• [What you will do]
Leaving out the pictures, print exactly the lines from the one holding "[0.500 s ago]" to the last line of the entries below, both included, and nothing more.

• [Data section]
══════════════════════════════
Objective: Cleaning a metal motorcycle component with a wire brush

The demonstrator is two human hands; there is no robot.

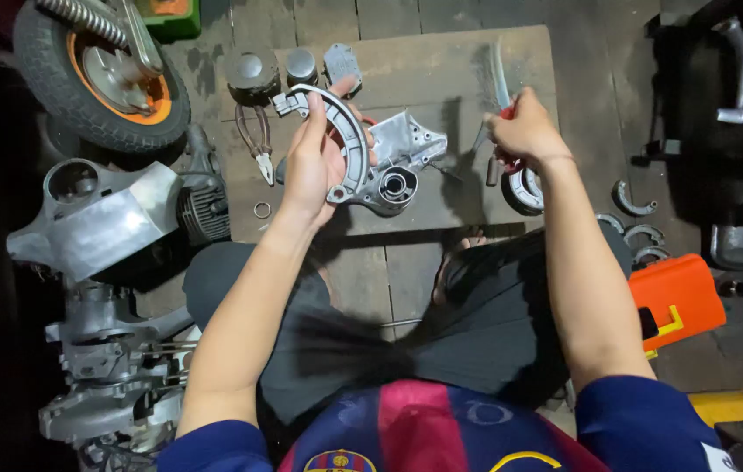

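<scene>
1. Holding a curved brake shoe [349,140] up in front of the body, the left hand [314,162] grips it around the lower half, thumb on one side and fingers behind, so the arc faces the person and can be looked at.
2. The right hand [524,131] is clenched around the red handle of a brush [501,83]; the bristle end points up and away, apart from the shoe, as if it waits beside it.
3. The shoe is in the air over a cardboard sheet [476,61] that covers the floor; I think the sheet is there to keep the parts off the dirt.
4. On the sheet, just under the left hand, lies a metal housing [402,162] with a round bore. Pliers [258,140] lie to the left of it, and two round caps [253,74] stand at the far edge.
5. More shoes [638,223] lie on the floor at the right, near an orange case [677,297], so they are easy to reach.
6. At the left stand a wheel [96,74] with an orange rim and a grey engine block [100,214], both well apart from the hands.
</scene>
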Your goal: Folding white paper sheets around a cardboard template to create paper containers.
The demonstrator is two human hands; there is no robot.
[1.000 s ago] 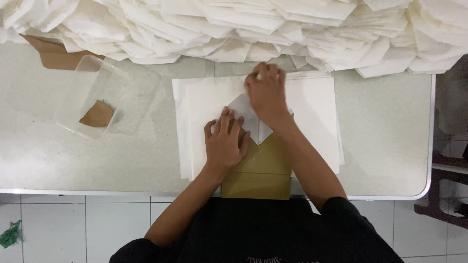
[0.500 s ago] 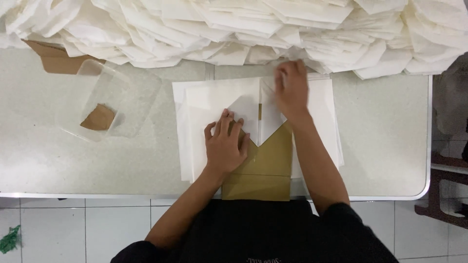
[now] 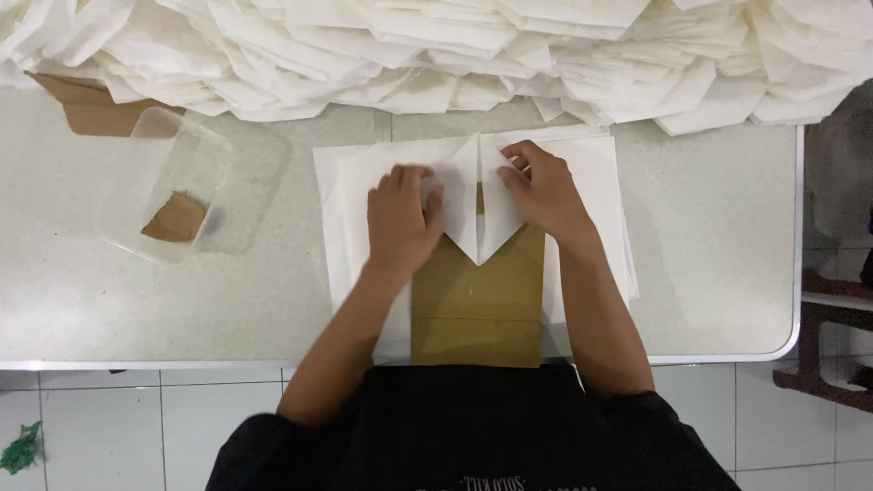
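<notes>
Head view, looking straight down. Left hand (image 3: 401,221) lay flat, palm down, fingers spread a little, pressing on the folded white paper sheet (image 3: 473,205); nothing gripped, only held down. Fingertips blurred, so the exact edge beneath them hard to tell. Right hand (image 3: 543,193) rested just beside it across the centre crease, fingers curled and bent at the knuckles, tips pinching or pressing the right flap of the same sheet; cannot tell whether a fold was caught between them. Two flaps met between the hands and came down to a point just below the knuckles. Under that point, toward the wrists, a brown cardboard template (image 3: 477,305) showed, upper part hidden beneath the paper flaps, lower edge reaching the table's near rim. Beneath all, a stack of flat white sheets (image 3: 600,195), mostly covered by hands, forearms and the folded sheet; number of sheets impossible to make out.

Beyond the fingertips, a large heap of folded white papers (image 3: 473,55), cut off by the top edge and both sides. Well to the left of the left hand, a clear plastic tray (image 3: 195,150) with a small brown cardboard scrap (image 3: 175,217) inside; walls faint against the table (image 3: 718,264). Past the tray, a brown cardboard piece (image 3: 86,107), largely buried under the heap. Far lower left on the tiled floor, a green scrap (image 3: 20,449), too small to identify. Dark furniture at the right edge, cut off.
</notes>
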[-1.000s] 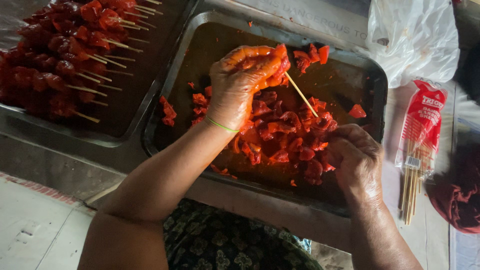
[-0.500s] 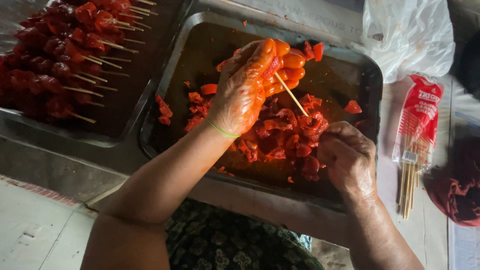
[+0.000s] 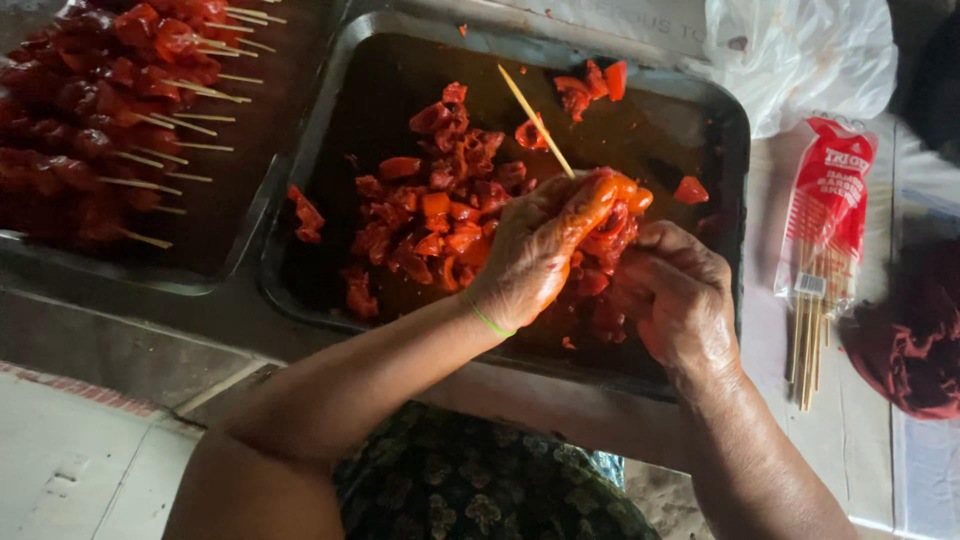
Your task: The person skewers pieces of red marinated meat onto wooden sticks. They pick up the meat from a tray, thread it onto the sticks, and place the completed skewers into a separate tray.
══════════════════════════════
• [Response below]
[0.500 s ago] 
[now] 
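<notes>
Head view, looking straight down. Left hand (image 3: 401,221) lay flat, palm down, fingers spread a little, pressing on the folded white paper sheet (image 3: 473,205); nothing gripped, only held down. Fingertips blurred, so the exact edge beneath them hard to tell. Right hand (image 3: 543,193) rested just beside it across the centre crease, fingers curled and bent at the knuckles, tips pinching or pressing the right flap of the same sheet; cannot tell whether a fold was caught between them. Two flaps met between the hands and came down to a point just below the knuckles. Under that point, toward the wrists, a brown cardboard template (image 3: 477,305) showed, upper part hidden beneath the paper flaps, lower edge reaching the table's near rim. Beneath all, a stack of flat white sheets (image 3: 600,195), mostly covered by hands, forearms and the folded sheet; number of sheets impossible to make out.

Beyond the fingertips, a large heap of folded white papers (image 3: 473,55), cut off by the top edge and both sides. Well to the left of the left hand, a clear plastic tray (image 3: 195,150) with a small brown cardboard scrap (image 3: 175,217) inside; walls faint against the table (image 3: 718,264). Past the tray, a brown cardboard piece (image 3: 86,107), largely buried under the heap. Far lower left on the tiled floor, a green scrap (image 3: 20,449), too small to identify. Dark furniture at the right edge, cut off.
</notes>
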[-1.000s] 
[-0.500s] 
[+0.000s] 
Your task: The person skewers pieces of red marinated meat onto wooden sticks. They pick up the meat from a tray, thread it onto the sticks, and place the completed skewers into a separate tray.

There is nothing more to the exercise.